413 S. Fairfax Ave.
Saturday, January 20 at 4:00 PM – 7:00 PM
Ends Feb 17, 2024
Babst Gallery is pleased to announce "A Room of One’s Own", a solo exhibition of paintings by Marta Lee curated by Gilles Heno-Coe. The exhibition will be on view from January 20 to February 17, 2024 at 413 South Fairfax, Los Angeles. This will be Lee’s first solo exhibition in Los Angeles.
As an artist, Lee has an earnest devotion to still life and is always on the lookout for appealing objects to paint. These things are either uncommon or so ordinary that few would think twice about them— old cans or coffee mugs, discarded pieces of foam or cardboard, paper fruit cartons. Other times, the objects which appear in her paintings have intense personal significance and history, such as a colorful hacky sack she’s had since childhood and which she first painted in 2015, or the custard bun paper from a Chinese bakery that has appeared in works since 2019. The hacky sack, for instance, makes its appearance in multiple works from the exhibition, including "Cozy Halves (Jump)" (2021), made during her time at the Sam and Adele Golden Residency Program in New Berlin, NY, as well as "Sill Life" (2023), which was made in her Brooklyn home studio.
As she explains about her use of still life, “One of the reasons I make a still life is to play with the combination of multiple perspectives. I never strive to look at the objects from the same angle every time. I allow them to distort in some way.” Like one often finds in ancient Roman frescos, Marta Lee’s paintings combine faithful renderings of objects as seen from multiple, subtly different viewpoints, lending a wonderful tension between close observation and abstract improvisation. Some paintings demonstrate this technique quite dramatically, such as "A Room of One’s Own" (2021), which is her largest painting to date. Here, we see an aerial view of the artist’s bedroom. The raw linen circle in the middle of the painting, which marks the spot where Lee’s paint can rested, doubles as a compositional element that again emphasizes the overall flatness and materiality of the painting. The piece was made using a mixture of preparatory sketches, aerial photos, and direct observation of objects small enough to bring into Lee’s studio. This work, like many others in the exhibition, tells a story—here, of a breakup and a new relationship, clues to which are embedded in many of the individual objects.

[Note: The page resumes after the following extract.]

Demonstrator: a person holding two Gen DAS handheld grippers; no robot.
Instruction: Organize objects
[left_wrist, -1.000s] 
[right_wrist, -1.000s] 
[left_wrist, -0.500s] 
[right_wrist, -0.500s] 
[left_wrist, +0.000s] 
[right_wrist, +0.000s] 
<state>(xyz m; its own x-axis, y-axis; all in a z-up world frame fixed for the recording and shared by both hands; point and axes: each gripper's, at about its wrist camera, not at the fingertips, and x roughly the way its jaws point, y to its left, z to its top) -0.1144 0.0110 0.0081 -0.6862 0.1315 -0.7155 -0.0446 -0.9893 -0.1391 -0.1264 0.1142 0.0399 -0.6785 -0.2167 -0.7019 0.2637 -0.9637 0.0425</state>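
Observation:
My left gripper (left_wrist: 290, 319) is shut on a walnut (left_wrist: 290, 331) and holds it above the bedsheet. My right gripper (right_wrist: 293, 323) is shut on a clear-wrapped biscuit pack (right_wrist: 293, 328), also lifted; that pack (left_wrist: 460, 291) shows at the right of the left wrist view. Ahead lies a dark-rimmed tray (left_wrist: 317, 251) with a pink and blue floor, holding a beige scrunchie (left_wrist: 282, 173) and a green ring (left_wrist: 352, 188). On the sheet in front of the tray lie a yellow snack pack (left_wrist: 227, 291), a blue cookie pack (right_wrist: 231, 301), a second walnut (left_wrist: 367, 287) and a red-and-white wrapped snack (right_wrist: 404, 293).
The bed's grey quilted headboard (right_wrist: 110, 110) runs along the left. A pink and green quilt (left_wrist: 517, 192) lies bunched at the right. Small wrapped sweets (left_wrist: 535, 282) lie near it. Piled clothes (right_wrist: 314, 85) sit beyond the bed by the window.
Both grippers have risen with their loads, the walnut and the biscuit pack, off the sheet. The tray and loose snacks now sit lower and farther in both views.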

Lee’s recent work, "Sill Life" (2023), shows a scene as observed looking out of Lee’s home studio window. Like "Golden (Corner)" (2021), this painting adds the element of landscape to the still life, while fulfilling Lee’s longstanding desire to add more depth to her paintings, which harmonizes nicely with the flatness and geometry of the overall composition. Like other works, "Sill Life" also tells several stories at once. The “0” candle comes from Lee’s thirtieth birthday party, the mug was made by a friend, and the gorgeous coin purse is a gift from yet another. The white wooden moulding is a relic from a home in Tennessee. Many of Lee’s works function like collages or tapestries, where disparate collections of objects interweave multiple tales simultaneously.

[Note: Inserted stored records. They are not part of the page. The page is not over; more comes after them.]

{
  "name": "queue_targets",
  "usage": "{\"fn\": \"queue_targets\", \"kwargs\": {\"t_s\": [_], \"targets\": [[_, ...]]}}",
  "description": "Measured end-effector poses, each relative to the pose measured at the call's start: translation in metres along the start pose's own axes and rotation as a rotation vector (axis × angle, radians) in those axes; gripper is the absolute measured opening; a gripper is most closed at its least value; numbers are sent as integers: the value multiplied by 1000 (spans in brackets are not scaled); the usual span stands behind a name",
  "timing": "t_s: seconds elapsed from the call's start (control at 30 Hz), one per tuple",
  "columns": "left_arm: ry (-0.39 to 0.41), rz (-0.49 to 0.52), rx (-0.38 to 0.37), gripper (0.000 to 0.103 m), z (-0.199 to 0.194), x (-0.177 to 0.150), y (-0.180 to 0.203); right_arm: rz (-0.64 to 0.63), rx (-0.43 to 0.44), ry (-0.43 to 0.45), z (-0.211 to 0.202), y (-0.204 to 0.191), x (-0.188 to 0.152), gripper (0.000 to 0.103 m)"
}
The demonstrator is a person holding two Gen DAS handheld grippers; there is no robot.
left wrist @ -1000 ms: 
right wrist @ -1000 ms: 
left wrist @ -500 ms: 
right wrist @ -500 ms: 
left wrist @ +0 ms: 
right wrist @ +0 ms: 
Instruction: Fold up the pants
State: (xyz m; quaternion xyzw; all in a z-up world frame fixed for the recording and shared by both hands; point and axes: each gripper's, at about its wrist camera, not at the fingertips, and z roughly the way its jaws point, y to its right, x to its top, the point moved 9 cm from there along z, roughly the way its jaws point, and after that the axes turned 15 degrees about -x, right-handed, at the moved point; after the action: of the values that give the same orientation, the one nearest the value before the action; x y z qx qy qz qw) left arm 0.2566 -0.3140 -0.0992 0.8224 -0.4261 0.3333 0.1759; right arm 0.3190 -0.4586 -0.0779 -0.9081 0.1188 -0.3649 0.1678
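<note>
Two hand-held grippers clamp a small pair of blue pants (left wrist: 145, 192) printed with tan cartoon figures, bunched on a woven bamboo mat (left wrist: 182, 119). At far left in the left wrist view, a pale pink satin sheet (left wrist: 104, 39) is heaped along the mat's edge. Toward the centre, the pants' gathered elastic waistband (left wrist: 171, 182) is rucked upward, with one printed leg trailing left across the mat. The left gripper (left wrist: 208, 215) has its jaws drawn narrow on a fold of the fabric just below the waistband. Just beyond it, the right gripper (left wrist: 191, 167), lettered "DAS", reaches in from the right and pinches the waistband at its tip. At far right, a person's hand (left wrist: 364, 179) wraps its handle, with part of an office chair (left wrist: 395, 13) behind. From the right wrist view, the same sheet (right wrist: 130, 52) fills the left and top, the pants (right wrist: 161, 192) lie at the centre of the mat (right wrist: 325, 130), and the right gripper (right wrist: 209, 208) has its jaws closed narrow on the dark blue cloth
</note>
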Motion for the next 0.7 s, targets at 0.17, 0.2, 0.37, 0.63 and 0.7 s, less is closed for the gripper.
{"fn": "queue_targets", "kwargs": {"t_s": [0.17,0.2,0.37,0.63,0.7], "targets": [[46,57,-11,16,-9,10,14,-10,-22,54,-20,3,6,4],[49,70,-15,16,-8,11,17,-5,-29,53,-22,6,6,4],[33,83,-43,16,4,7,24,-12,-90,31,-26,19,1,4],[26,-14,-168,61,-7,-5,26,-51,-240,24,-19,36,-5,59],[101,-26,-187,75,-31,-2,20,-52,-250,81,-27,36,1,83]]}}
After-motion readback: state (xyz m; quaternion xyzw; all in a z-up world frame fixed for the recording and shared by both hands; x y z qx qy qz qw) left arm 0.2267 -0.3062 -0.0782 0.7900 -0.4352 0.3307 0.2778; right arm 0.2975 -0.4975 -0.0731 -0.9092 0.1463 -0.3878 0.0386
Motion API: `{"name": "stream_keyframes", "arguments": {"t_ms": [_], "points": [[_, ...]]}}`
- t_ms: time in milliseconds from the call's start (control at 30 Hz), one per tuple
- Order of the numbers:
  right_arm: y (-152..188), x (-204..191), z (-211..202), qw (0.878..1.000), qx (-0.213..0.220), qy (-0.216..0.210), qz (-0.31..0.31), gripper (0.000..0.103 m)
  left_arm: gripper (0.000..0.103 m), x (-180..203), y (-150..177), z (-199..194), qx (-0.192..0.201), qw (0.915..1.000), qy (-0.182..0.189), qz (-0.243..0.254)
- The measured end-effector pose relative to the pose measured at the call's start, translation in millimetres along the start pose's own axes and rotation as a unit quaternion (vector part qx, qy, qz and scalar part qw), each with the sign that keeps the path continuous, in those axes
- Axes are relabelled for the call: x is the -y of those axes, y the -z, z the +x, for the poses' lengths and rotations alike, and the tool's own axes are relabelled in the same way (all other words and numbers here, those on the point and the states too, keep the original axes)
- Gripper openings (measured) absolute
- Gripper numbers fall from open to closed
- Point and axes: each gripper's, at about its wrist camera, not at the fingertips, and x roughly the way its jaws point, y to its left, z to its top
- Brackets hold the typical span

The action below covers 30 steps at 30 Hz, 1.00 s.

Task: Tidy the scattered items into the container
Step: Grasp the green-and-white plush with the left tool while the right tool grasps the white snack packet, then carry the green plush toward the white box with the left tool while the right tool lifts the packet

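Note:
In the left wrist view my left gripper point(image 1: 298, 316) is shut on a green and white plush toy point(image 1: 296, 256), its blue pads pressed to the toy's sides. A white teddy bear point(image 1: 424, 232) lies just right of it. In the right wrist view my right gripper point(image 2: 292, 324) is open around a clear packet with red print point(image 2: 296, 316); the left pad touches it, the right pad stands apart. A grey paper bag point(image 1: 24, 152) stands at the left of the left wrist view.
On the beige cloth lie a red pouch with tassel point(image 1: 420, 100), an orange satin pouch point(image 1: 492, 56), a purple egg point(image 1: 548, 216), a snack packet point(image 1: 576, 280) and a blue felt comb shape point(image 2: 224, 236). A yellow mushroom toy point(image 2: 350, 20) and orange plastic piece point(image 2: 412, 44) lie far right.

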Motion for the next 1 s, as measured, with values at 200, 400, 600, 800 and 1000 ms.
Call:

Whether or not the objects have special meaning for her, Lee is often less concerned about the viewer knowing these facts than she is in the material and sensory appeal to the viewer. As she explains, “In all of these works, I am striving for a harmony or balance between rendering what I find to be beautiful in the objects and making it interesting materially.” Often, the objects are so unusual as to be unrecognizable in paint. No matter how faithful Lee is in her depictions to the object as observed from life, they sometimes remain obscure and mysterious, their identity and meaning left indeterminate—just the way Lee likes it.